In tjmahr/fillgaze: Interpolate Missing Eyetracking Data

knitr::opts_chunk$set(
  collapse = TRUE,
  comment = "#>",
  fig.path = "fig/README-"
)

fillgaze

The goal of fillgaze is to provide helper functions for interpolating missing eyetracking data.

Installation

You can install fillgaze from github with:

# install.packages("devtools")
devtools::install_github("tjmahr/fillgaze")

Package overview

This package was created in response to a very strange file of eyetracking data.

df <- readr::read_csv("inst/test-gaze.csv")

Here is the problem with this file:

library(dplyr, warn.conflicts = FALSE)
library(ggplot2)

ggplot(head(df, 40)) + 
  aes(x = Time - min(Time)) + 
  geom_hline(yintercept = 0, size = 2, color = "white") + 
  geom_point(aes(y = GazeX, color = "GazeX")) +
  geom_point(aes(y = GazeY, color = "GazeY")) + 
  labs(x = "Time (ms)", y = "Screen location (pixels)", 
       color = "Variable")

Every second or third point is incorrectly placed offscreen, indicated by a negative pixel values for the gaze locations. It is physiologically impossible for a person's gaze to oscillate so quickly and with such magnitude (the gaze is tracked on a large screen display).

We would like to interpolate spans of missing data using neighboring points. That's the point of this package. The steps to solve the problem involve:

[x] Converting offscreen values into proper NA values.
[x] Identifying and describing gaps of missing values (streaks of successive NAs).
[x] Interpolating the values in a gap.
[x] Writing tests to confirm that everything works as expected. :innocent:

Setting values in several columns to `NA`

We need to mark offscreen points as properly missing data. set_values_to_na() takes a dataframe and named filtering predicates. Here's the basic usage.

set_values_to_na(dataframe, {col_name} = {function to determine NA values})

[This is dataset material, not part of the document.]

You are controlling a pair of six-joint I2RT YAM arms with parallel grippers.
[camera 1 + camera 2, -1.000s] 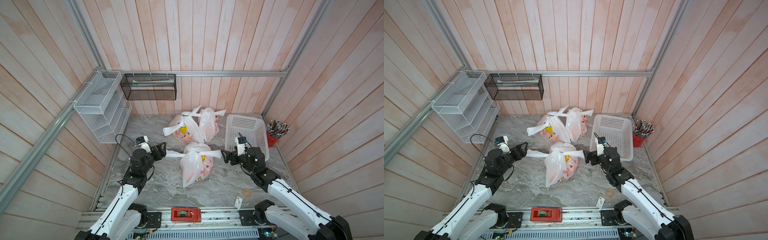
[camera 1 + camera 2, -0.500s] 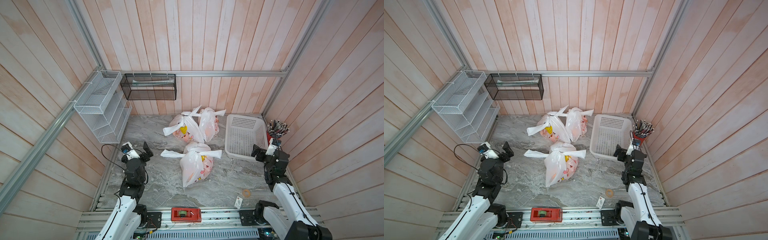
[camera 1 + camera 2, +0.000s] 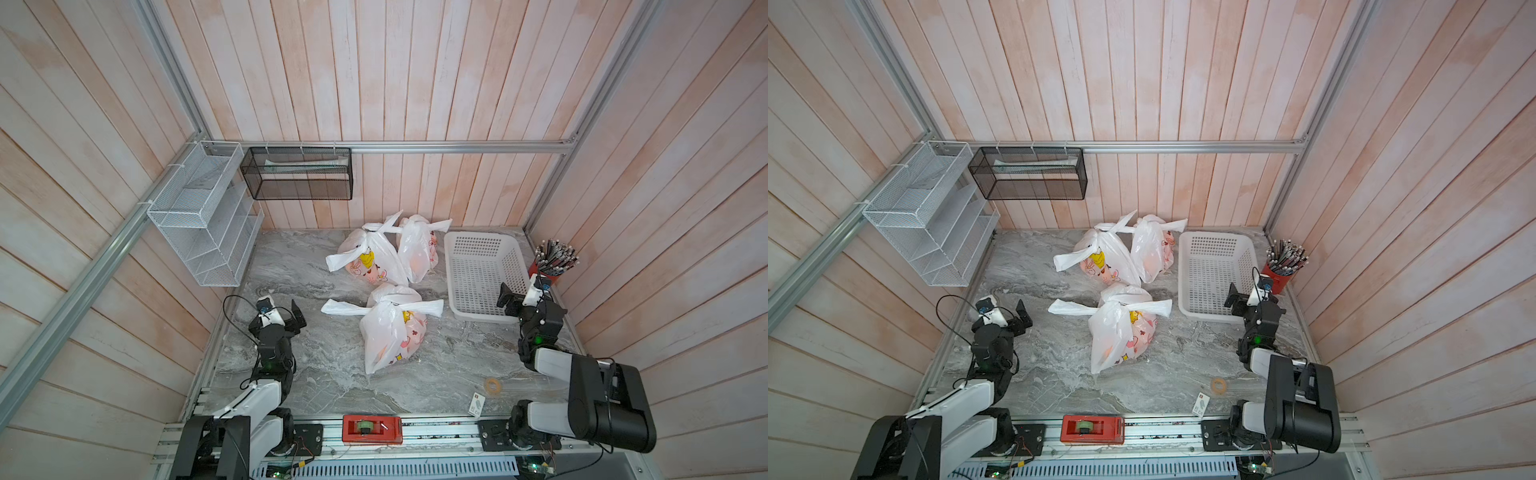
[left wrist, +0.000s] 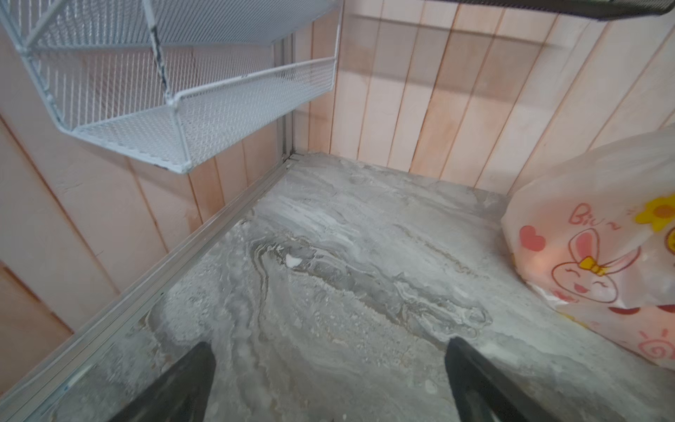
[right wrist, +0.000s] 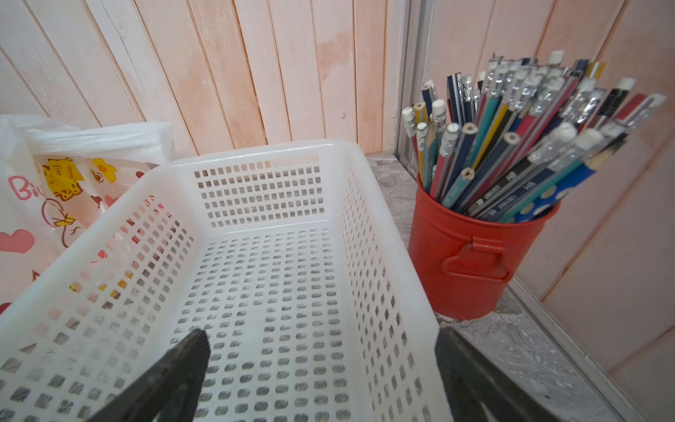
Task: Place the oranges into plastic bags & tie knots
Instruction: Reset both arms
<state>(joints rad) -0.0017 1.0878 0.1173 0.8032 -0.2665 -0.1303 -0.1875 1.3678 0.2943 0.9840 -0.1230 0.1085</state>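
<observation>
top views: three plastic bags sit on the marble tabletop, all tied. they are thin translucent white film with cartoon bunny, heart and yellow prints. one lies mid-tabletop. two lean together near the back wall, just beside the white perforated basket. the knots are twisted handle strips with loose ends sticking out sideways. the oranges show only as an orange-pink glow through the film, so i can't count them. the left end effector is at the tabletop's left edge, jaws wide apart, holding nothing, well apart from the bags. the right end effector is over the basket's near right corner, near the red pencil cup, jaws wide apart, holding nothing.

left wrist: dark fingers are spread over bare tabletop with nothing between them. one of the plastic bags is off to the side, showing bunny with a yellow bow, a red heart and a faint orange tint behind the film. the white wire shelf hangs on the wall.

right wrist: fingers are spread, one over the basket floor, the other outside its rim. a tied bag touches the basket's far wall. the pencil cup stands just beside the basket.
</observation>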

The values that return TRUE for each function are replaced with NA values. For example, set_values_to_na(df, var1 = ~ .x < 0) would:

look for the column var1 in the dataframe,
check which values of .x < 0 are true where .x is a placeholder/pronoun for the values in df$var1,
and replace those values where the test is TRUE with NA.

library(fillgaze)
original_df <- df

df <- df %>% 
  set_values_to_na(
    GazeX = ~ .x < -100, 
    GazeY = ~ .x < -100, 
    LEyeCoordX = ~ .x < -.1, 
    LEyeCoordY = ~ .x < -.1,
    REyeCoordX = ~ .x < -.1, 
    REyeCoordY = ~ .x < -.1)

# Before and after on some of the GazeX values
data_frame(before = head(original_df$GazeX), after = head(df$GazeX))

Now, those offscreen points will not be plotted because they are NA.

last_plot() %+% head(df, 40)

Finding gaps in the data

We can use find_gaze_gaps() to locate the gaps in a column of data. This function mostly is used internally. Users are not expectedly to routinely use this function, but I cover it here because the function for filling gaps relies on the data in this dataframe.

find_gaze_gaps(df, GazeX) %>% 
  print(width = 120)

Each row describes a gap in the column.

start_row and end_row contain row numbers of nearest non-NA values.
na_rows is the number of successive NAs in the gap.
start_valueand end_value contain the nearest non-NA values.
change_value is the difference between start_value and end_value.

The function also measure the duration of the gap (change_time). By default, it uses row numbers (.rowid) to measure duration. We can use an explicit column to use as the measure of time.

find_gaze_gaps(df, GazeX, time_var = Time) %>% 
  print(width = 120)

The function also respects dplyr grouping, so that e.g., false gaps are not found between trials.

df %>% 
  group_by(Trial) %>% 
  find_gaze_gaps(GazeX)

Interpolating values in gaps

fill_gaze_gaps() will fill in the gaps in selected columns. We can set limits on which gaps are filled:

max_na_rows: don't fill gaps with more than successive NA rows than max_na_rows
max_duration: don't fill gaps with a duration larger than max_duration
max_sd: don't fill gaps where the relative change in the variable is more than max_sd standard deviations in magnitude

df <- df %>% 
  group_by(Trial) %>% 
  fill_gaze_gaps(GazeX, time_var = Time, max_na_rows = 5)

In this example, only GazeX has been interpolated. The median value is used. We can compare the results with the GazeY column.

df %>% select(Time:GazeY)

fill_gaze_gaps() also works with the variable selection helpers from dplyr/tidyselect.

df <- df %>% 
  fill_gaze_gaps(GazeX, GazeY, matches("EyeCoord"), 
                 time_var = Time, max_na_rows = 5, max_sd = 2) %>% 
  ungroup()
df

was_offscreen <- (original_df$GazeX < -100) %>% 
  ifelse("Interpolated", "Original\nRaw Data")

last_plot() %+% 
  head(df, 40) + 
  aes(alpha = head(was_offscreen, 40), shape = head(was_offscreen, 40)) + 
  scale_alpha_discrete(name = "Point", range = c(.3, 1)) + 
  labs(shape = "Point")